Dans l'ensemble, l'Union européenne a importé des biens en provenance de pays non communautaires pour 701,8 milliards d'euros au cours du deuxième trimestre et a exporté des marchandises pour 680 milliards. Par rapport aux trois premiers mois de l'année, les importations ont augmenté de 9,9 % et les exportations de 5,4 %. Comparé au deuxième trimestre de 2025, les augmentations ont été de 11,7 % et de 4,5 %, respectivement.
Les données désaisonnalisées placent la Chine comme la première source des achats non communautaires de biens de l'UE. Les 153,6 milliards d'euros importés depuis le pays asiatique représentaient 21,9 % du total pendant la période d'avril à juin.
Les États-Unis ont été le deuxième fournisseur de l'Union européenne, avec 98,7 milliards d'euros et une part de 14,1 %. Le Royaume-Uni a pris la troisième place, avec 43,4 milliards et 6,2 %, suivi par la Suisse, avec 36,9 milliards et 5,3 %, et la Turquie, avec 25,5 milliards, équivalents à 3,6 % des importations.

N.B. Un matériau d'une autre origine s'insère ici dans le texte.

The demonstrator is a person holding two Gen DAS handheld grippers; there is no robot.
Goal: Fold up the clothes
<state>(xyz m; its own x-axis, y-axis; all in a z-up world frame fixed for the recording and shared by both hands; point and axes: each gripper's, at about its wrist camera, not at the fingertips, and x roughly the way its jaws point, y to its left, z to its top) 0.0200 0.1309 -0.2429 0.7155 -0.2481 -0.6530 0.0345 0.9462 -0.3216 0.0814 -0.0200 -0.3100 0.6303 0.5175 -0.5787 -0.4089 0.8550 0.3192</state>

La comparaison avec le deuxième trimestre de 2025 montre des augmentations des importations en provenance de quatre de ces cinq partenaires commerciaux. Les achats de biens des États-Unis ont augmenté de 11,5 %, ceux en provenance du Royaume-Uni de 8,8 % et ceux de Chine de 7,9 %. Dans le cas de la Suisse, l'augmentation a été de 2,1 %.
La Turquie a enregistré une évolution différente, avec une baisse annuelle de 0,6 % des importations communautaires.
Dans les exportations, les États-Unis ont continué d'être le principal marché non communautaire pour les biens de l'Union européenne. Les ventes au pays nord-américain ont totalisé 127,7 milliards d'euros au deuxième trimestre, soit 18,8 % de toutes les exportations de biens de l'UE vers des pays non communautaires.
Le Royaume-Uni s'est classé comme deuxième destination, avec des achats de produits communautaires pour 92,7 milliards d'euros, soit 13,6 % du total. La Suisse a occupé la troisième position, avec 60,5 milliards et une part de 8,9 %.
La Chine, bien qu'étant en tête du classement des fournisseurs, a été la quatrième destination des exportations de biens de l'Union européenne. Les ventes communautaires vers le marché chinois ont atteint 50,3 milliards d'euros, représentant 7,4 % du total. La Turquie a complété les cinq premières destinations, avec 27,3 milliards et une participation de 4 %.
L'évolution par rapport au deuxième trimestre de 2025 a été inégale entre ces marchés. Les exportations vers la Suisse ont augmenté de 16,1 %, la plus forte augmentation parmi les cinq principales destinations citées par Eurostat. Les ventes au Royaume-Uni ont augmenté de 5,6 % et celles dirigées vers la Chine de 2,8%.
En revanche, les exportations de biens de l'Union européenne vers les États-Unis ont diminué de 5,6 % par rapport au même trimestre de 2025, tout en maintenant ce pays en première position en tant que marché pour les produits communautaires. Les ventes vers la Turquie ont chuté de 4,9 %.
Les données reflètent également des différences dans la valeur des échanges avec les deux principaux partenaires. Dans le commerce avec la Chine, l'UE a enregistré 153,6 milliards d'euros d'importations contre 50,3 milliards d'euros d'exportations pendant le trimestre. Avec les États-Unis, les importations ont atteint 98,7 milliards et les exportations se sont élevées à 127,7 milliards.